Giuffrida of VUSec notes that Intel paid $ 100,000 to its team for its work under the company's "Bug Bounty" program, which rewards researchers who warn the company of critical flaws. It's hardly the kind of money paid for insignificant problems, he notes. But he also said that at one point, Intel offered VUSec only a $ 40,000 bug bonus, along with a $ 80,000 "gift" – something Giuffrida saw as an attempt to reduce the amount of the premium quoted publicly and therefore the perceived seriousness of the defects of MDS. VUSEC declined to offer more total money in favor of a premium better reflecting the severity of their findings and threatened to pull out of a bug bonus to protest. Intel has changed its offer to $ 100,000.

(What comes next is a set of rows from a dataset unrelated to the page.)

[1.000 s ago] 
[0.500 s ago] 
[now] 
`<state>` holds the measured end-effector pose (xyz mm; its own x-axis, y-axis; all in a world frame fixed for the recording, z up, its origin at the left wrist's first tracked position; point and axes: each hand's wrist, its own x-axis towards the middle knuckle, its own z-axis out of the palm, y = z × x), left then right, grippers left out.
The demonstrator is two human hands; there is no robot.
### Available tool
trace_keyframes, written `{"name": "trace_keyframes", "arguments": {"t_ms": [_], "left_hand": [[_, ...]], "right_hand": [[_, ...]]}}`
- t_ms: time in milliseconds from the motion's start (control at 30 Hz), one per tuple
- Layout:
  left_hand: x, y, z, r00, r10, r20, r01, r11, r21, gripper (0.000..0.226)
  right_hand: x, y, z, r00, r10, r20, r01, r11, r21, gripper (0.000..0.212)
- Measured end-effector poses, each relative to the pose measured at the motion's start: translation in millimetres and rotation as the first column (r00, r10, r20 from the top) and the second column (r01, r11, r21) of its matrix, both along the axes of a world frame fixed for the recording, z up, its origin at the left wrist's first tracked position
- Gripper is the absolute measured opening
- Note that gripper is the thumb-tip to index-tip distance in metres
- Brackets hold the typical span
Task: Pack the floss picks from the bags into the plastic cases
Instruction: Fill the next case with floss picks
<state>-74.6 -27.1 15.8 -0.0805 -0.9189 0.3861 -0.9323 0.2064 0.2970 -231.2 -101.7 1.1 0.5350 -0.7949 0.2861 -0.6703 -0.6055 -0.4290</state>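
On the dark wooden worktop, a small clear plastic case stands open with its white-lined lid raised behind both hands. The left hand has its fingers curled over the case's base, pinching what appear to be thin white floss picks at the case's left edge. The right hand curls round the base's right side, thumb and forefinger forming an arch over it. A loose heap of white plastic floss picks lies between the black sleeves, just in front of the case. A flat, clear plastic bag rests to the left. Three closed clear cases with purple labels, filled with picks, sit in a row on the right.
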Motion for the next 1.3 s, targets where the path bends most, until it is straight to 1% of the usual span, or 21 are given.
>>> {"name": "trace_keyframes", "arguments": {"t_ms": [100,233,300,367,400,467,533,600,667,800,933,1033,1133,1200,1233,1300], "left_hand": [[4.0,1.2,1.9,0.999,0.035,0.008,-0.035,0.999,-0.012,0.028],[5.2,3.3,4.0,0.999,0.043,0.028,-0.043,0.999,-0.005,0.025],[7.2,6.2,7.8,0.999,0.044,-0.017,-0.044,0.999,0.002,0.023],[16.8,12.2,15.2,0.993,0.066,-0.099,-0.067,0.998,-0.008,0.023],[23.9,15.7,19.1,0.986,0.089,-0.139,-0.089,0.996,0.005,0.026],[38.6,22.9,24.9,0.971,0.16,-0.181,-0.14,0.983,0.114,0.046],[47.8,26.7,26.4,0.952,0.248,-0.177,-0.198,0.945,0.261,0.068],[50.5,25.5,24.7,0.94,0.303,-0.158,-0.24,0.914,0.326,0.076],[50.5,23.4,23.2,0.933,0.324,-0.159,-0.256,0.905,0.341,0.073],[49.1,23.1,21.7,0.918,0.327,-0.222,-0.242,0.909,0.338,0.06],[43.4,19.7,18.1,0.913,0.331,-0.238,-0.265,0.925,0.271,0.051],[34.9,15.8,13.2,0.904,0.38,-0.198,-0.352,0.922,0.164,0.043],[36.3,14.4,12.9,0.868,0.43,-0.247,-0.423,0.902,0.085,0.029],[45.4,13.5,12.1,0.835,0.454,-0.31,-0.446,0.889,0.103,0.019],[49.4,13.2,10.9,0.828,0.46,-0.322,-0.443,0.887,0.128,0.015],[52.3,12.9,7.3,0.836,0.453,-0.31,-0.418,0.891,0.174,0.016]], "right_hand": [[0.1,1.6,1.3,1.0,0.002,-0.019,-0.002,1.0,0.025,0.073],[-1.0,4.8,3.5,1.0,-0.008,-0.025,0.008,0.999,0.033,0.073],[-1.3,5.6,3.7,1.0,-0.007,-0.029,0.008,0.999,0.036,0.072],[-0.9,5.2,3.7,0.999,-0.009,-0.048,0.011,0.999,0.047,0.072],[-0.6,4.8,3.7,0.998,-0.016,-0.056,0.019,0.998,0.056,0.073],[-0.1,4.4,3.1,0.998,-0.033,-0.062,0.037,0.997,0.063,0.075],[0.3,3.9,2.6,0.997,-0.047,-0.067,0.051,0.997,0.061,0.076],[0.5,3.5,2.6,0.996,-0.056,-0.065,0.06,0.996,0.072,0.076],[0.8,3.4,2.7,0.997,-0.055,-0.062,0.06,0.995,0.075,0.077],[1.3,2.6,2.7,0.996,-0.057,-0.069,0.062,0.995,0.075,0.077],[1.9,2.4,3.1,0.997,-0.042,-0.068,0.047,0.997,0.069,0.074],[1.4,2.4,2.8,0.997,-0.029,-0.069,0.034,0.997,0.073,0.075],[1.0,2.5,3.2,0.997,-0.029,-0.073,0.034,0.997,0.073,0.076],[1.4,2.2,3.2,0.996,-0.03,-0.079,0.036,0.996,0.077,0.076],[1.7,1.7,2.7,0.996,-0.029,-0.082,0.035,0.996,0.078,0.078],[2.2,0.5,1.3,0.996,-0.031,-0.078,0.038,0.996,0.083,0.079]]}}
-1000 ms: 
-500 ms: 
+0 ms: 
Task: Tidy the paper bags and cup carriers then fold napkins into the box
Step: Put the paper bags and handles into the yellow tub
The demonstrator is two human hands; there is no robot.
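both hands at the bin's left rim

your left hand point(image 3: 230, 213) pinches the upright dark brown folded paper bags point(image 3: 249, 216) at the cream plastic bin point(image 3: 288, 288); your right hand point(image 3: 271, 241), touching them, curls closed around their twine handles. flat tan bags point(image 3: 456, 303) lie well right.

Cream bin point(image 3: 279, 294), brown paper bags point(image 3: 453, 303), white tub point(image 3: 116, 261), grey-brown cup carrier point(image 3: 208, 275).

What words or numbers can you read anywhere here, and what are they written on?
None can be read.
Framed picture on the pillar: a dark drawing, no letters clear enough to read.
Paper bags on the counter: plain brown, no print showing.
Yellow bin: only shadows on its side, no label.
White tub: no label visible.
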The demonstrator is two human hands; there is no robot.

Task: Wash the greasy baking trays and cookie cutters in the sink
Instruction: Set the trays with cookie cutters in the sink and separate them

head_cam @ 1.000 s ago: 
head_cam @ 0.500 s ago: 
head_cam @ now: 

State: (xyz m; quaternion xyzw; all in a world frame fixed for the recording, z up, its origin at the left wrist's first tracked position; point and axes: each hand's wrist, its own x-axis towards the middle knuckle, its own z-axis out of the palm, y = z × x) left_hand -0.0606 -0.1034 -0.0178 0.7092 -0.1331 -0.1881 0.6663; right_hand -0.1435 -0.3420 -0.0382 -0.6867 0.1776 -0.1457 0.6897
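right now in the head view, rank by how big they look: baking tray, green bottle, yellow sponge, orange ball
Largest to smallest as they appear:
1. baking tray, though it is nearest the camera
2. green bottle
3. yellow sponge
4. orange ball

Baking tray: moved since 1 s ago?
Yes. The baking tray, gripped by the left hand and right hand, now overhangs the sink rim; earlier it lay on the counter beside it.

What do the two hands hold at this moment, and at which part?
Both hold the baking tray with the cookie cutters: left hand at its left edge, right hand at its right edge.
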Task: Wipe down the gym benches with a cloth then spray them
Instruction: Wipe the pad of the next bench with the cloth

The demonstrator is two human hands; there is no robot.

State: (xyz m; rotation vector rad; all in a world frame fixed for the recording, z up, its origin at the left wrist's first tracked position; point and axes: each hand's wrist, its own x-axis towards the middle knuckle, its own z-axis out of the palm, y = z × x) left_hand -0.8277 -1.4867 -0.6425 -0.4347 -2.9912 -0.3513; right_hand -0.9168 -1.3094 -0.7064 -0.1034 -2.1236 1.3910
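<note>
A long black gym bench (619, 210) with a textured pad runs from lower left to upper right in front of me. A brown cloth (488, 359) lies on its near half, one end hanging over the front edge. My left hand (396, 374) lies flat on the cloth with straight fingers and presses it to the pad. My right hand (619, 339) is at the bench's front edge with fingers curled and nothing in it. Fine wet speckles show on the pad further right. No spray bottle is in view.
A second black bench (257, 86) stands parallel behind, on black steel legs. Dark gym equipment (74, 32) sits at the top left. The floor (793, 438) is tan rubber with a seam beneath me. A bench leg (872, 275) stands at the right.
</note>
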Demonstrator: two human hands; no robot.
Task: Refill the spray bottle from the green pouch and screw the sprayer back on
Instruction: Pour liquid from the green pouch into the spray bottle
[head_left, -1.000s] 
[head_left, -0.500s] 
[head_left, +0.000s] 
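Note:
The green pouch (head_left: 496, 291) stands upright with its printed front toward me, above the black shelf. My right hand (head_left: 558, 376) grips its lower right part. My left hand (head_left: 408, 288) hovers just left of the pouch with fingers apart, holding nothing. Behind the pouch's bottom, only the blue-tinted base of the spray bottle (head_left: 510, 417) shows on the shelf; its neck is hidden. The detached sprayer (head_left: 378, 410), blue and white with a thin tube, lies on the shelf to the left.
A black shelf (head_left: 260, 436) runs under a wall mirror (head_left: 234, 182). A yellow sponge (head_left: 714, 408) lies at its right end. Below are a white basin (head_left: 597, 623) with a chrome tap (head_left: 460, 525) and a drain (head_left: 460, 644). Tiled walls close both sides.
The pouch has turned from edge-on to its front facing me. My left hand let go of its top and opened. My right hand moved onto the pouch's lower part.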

"It's clear what Intel is doing," says Giufrrida. "It's in their interest to say that" no, after Spectrum and Meltdown, we did not neglect other vulnerabilities, it's just that they were so minor that they spun. In a call with WIRED, Intel denied trying to manipulate the perceived premium size.

It may seem odd that so many researchers have found the flaws of MDS in the same amount of time – at least two independent teams of seven organizations and Intel itself – TU Graz researchers say that it is necessary to The Specter and Meltdown discovery has opened up a new, deeply complex and unexplored attack surface for hackers, a surface that could lead to serious and fundamental hardware security breaches in the future.

"There are even more components, and many of them are not documented at all, so it is not unlikely that this will continue for a while," says Moritz Lipp of TU Graz. His research colleague, Daniel Gruss, added, "We always expected this to occupy us for years." In other words, do not be surprised if more hidden holes are in the heart of your computer's processor for years to come.